# Import libraries and directories

In [0]:
from pyspark.sql.functions import *
from pyspark.sql.types import *
from pyspark.sql.window import Window
from delta.tables import DeltaTable

layers = ['bronze','silver','gold']
storage_account = dbutils.widgets.get('storage_account')
table_name = dbutils.widgets.get('table_name')
adls = {layer: f'abfss://{layer}@{storage_account}.dfs.core.windows.net' for layer in layers}

date_id = dbutils.widgets.get('date_id')

adls_bronze = adls['bronze']
adls_silver = adls['silver']
adls_gold = adls['gold']

# Create Flag parameter

In [0]:
dbutils.widgets.text('incremental_flag','0')

In [0]:
incremental_flag = dbutils.widgets.get('incremental_flag')

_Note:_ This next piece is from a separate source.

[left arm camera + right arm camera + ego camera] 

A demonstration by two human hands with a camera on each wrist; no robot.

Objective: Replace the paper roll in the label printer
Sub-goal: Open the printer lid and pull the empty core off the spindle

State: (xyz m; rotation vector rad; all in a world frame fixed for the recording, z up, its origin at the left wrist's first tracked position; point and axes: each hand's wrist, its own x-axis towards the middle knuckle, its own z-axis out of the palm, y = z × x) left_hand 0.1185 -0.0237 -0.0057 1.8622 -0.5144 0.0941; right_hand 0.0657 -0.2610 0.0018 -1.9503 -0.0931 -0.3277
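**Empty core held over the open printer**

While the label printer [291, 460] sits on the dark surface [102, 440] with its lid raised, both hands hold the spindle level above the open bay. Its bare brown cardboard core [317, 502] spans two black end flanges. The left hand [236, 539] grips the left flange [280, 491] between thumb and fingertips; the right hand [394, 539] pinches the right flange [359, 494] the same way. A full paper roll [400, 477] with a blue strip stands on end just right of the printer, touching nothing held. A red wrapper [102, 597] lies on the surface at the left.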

# Creating dimensional model

### Fetch Relative Columns

In [0]:

df_source= spark.sql(f'''
    with CTE as(
        select 
            row_number() over (partition by Branch_ID order by Date_ID desc) as row_num,
            Branch_ID,
            BranchName
        from parquet.`{adls_silver}/car_sales/{date_id}`
    )
    select * from CTE
    where row_num = 1
''')

row_num,Branch_ID,BranchName
1,BR9726,Power Ranger Motors
1,XYZ9727,nhi


In [0]:
df_source.limit(10).display()

Branch_ID,BranchName
BR0131,Audi Motors
BR0760,Healey Motors
BR0789,Hillman Motors
BR0938,Isotta Fraschini Motors
BR1040,Lada Motors
BR1693,Saleen Motors
BR1792,Simca do Brasil Motors
BR1799,Simca do Brasil Motors
BR1955,Toyota Motors
BR1978,Turner Motors


### Dim_branch sink - Initial and incremental

In [0]:
if spark.catalog.tableExists(f'cars_catalog.gold.{table_name}'):
  df_sink = spark.sql(f'''
                            select * from cars_catalog.gold.dim_branch
                            ''')
else:
    df_sink = spark.sql(f'''
                            select 1 as dim_branch_key, Branch_ID, BranchName  
                            from parquet.`{adls_silver}/car_sales/{date_id}`
                            where 1=0 
                            ''')

### Filtering new records and old records

In [0]:
df_filter = df_source \
.join(df_sink, df_source['Branch_ID']== df_sink['Branch_ID'], 'left') \
.select(
    df_source['Branch_ID'], 
    df_source['BranchName'],
    df_sink['dim_branch_key'] 
)

**df_filter_old**

In [0]:
df_filter_old = df_filter.filter(col('dim_branch_key').isNotNull())

**df_filter_new**

In [0]:
df_filter_new = df_filter.filter(col('dim_branch_key').isNull()).select('Branch_ID', df_source['BranchName'])

### Create surrogate key

In [0]:
# Fetch the max surrogate key from existing table
if (incremental_flag == '0'):
    max_dim_key = 0
else:
    max_dim_key = spark.sql(f'select max(dim_branch_key) from cars_catalog.gold.{table_name}').collect()[0][0]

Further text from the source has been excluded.